With the cost of quality child care often exceeding in-state tuition bills at Tennessee colleges, two lawmakers filed legislation Monday to create a state government program to offer child care scholarships to low- and middle-income families.
Dubbed Promising Futures, the program would use tax revenue from the state’s growing sports betting industry, most of which currently goes into a lottery education fund that supports the popular HOPE and Tennessee Promise college scholarships.
Those numbers amount to a crisis, say state Sen. Becky Massey and Rep. Mark White, who are sponsoring the legislation.
“Working parents of young children struggle with child care affordability, quality, and access, which affect their ability to work,” said Massey, a Knoxville Republican. “In turn, many businesses are struggling to find employees.”
White believes that Promising Futures can do for early child care access what Tennessee Promise has done for higher education access. Under that groundbreaking initiative created in 2014 under former Gov. Bill Haslam’s administration, Tennessee became the first state to offer its high school graduates a chance at two years of tuition-free community or technical college.
“Promising Futures is just as important,” said White, a Memphis Republican who chairs a House education committee. “We can help our young families, support early childhood growth, and position our state on the front end to improve our literacy rate.”
Their bill would launch the program in mid-2024, for children through age 5 whose parents’ household income does not exceed the state’s median income (currently $67,708 for a two-person household, $79,719 for a family of three, and $88,095 for a family of four).

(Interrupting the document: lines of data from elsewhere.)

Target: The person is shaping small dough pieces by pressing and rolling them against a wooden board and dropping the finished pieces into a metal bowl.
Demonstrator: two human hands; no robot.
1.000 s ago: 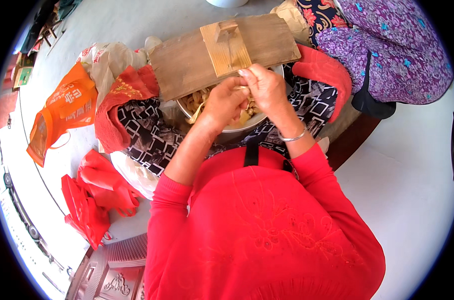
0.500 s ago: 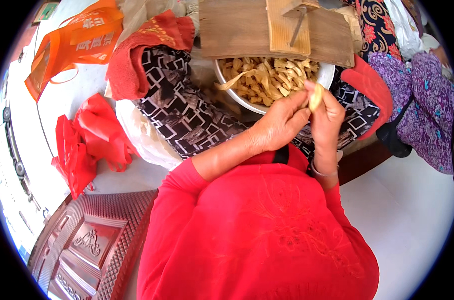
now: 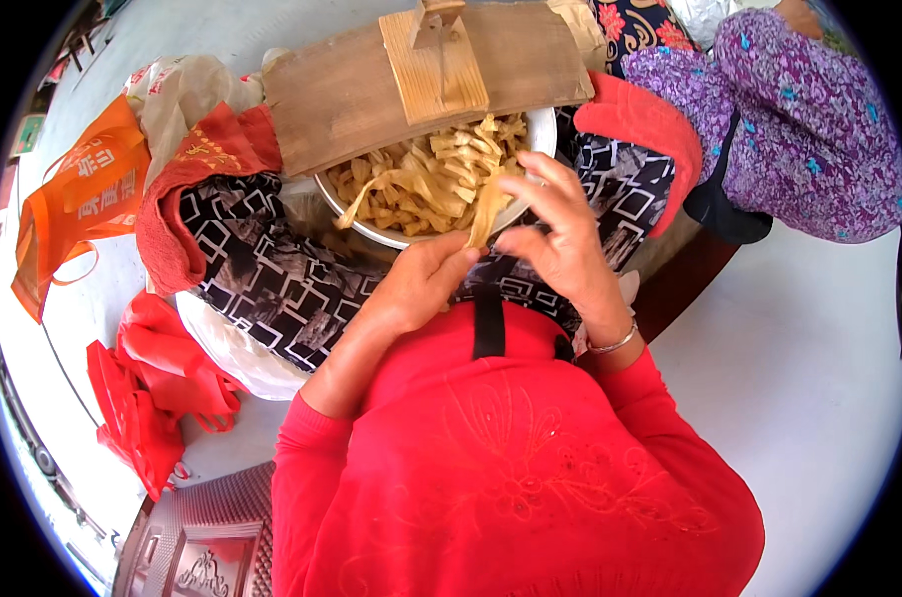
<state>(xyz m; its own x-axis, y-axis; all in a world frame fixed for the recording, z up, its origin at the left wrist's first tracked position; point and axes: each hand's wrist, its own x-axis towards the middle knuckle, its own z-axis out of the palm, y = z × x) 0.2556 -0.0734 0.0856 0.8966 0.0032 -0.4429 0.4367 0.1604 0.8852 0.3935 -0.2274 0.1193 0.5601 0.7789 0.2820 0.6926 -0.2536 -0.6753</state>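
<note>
A white bowl (image 3: 542, 129) full of pale yellow strips (image 3: 421, 179) rests on a black-and-white patterned cloth (image 3: 262, 279). A wooden board (image 3: 352, 85) with a lighter wooden block (image 3: 433, 62) on top half covers the bowl. My left hand (image 3: 426, 279) and my right hand (image 3: 560, 234) meet just in front of the bowl and pinch one long yellow strip (image 3: 486, 211) between them. A thin bracelet (image 3: 612, 344) sits on my right wrist. My red sleeves fill the lower part of the view.
Red plastic bags (image 3: 138, 398) and an orange bag (image 3: 78, 199) lie on the floor to my left. A red cloth (image 3: 640, 124) lines the patterned one. A person in purple flowered clothing (image 3: 799, 129) sits at the upper right. A dark red embossed metal panel (image 3: 202, 537) is at lower left.
The view has shifted, so the bowl and board now sit nearer the centre. My hands have moved left with the strip and still hold it between them.
</note>
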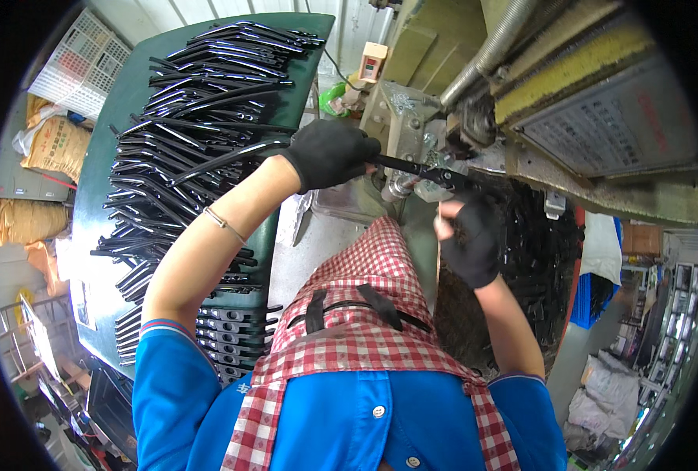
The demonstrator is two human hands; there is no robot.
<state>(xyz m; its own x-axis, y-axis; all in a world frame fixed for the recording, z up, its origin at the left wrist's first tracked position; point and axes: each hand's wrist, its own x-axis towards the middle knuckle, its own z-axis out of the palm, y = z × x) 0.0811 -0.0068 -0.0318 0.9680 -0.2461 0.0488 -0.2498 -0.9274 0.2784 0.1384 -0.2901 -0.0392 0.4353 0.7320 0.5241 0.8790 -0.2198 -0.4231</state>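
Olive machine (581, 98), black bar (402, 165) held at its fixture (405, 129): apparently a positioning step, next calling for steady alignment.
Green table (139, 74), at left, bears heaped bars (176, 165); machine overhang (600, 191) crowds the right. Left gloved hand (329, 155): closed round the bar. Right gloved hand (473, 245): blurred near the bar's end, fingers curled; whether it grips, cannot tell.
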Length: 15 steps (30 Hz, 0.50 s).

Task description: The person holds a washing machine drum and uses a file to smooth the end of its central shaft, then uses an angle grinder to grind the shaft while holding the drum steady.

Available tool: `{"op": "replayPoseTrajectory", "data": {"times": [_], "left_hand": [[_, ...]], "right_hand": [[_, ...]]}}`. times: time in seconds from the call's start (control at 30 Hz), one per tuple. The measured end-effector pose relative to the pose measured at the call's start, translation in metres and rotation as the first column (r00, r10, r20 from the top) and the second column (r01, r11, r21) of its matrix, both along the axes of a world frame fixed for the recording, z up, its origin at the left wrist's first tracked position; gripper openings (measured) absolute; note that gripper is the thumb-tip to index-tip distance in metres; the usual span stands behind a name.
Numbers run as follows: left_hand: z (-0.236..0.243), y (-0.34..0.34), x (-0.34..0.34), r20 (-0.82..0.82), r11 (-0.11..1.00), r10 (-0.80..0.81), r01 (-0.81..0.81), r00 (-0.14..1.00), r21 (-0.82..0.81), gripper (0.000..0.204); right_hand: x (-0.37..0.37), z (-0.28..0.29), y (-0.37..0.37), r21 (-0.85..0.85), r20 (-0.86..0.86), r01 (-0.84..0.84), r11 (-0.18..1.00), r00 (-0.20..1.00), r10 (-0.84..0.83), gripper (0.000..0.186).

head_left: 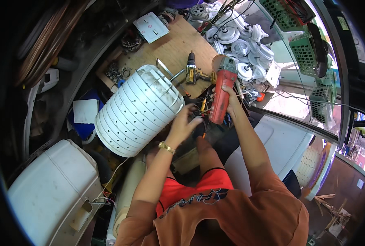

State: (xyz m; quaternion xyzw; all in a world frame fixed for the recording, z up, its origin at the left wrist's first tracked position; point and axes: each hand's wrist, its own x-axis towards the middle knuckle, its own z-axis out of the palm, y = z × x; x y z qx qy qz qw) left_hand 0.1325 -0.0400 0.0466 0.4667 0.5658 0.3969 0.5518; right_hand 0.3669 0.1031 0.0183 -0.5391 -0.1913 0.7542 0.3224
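Note:
My right hand (pixel 230 97) is wrapped round the red body of an angle grinder (pixel 220 92), which stands nearly upright in view with its disc end away from me. My left hand (pixel 184 123), below a wrist with a gold watch, has its fingers apart and nothing in them. It hovers close to the near right end of a white perforated washing machine drum (pixel 135 110). The drum lies tilted on its side, its ribbed end and metal shaft toward the bench. Past my hands, a yellow and black cordless drill (pixel 195 74) rests on the wooden bench (pixel 172 45).
White plastic pulley-like parts (pixel 227 35) are heaped at the back right. Green baskets (pixel 303 51) hang by the glass at right. A white machine casing (pixel 53 192) stands at lower left, and a white panel (pixel 268 139) lies beside my right arm. Screwdrivers (pixel 203 104) sit between my hands.

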Motion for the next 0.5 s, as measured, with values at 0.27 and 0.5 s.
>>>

Also eligible would be children who reside with a foster parent or legal guardian. The state education department would oversee the scholarships and pay funds directly to the program in which a child is enrolled.
The program would capitalize on rapid growth in tax revenue from the sports betting industry.
Tennessee legalized sports wagering in 2019 and collects 20% of the gaming industry’s adjusted gross revenues as a privilege tax. Of that, 80% currently goes to the lottery fund deployed primarily for higher education scholarships, 15% to the state to distribute to local governments, and 5% toward mental health programs.
The Promising Futures bill proposes starting the scholarship program in mid-2024 with 60% of the privilege tax revenue from sports wagering, increasing to 80% by mid-2025. Such a change might also require changes to how the remaining 20% gets allocated.
Other lawmakers have been eyeing that growing pot of money, too. Last year, Rep. David Hawk, of Greeneville, sponsored a bill that would have directed some sports betting tax revenues to local governments to help them deal with the skyrocking cost of school construction. But his measure stalled in committee.
Massey thinks now is a good time to redirect sports betting money toward child care and early education needs.
“The lottery fund has a good reserve, so it’s not going to jeopardize the money needed to (keep) Tennessee Promise a viable program,” she said.
At a legislative hearing earlier this month, Mary Beth Thomas, the executive director of Tennessee’s Sports Wagering Advisory Council, reported the state collected more than $68 million in sports betting privilege taxes in 2022, compared with $40.6 million a year earlier.
Promising Futures is backed by Tennesseans for Quality Early Education, or TQEE, which formed in 2016 to advocate for a strong education foundation from birth to third grade. The group, which has more than 30,000 members across Tennessee, launched a website and petition Monday seeking public support for the bill.
“Child care is crucial to early health and brain development. It’s really in all of our best interests to ensure those child care settings are high quality,” president and CEO Blair Taylor told Chalkbeat.
“With Promising Futures, we’ll not only be helping the workforce of today; we’ll be preparing the workforce of tomorrow,” she said.
TQEE conducted last year’s child care study with support from Zogby Analytics and economist Cleve Belfield. The survey of nearly 1,300 working parents with children under 6 found 80% reported employment disruptions due to inadequate child care. Of those, 26% quit or were fired, 32% turned down a job offer or promotion, and 30% reduced their work hours from full time to part time or were prevented from increasing their hours to full time. About 20% stopped seeking employment altogether.
You can track the bill’s progress on the state legislature’s website.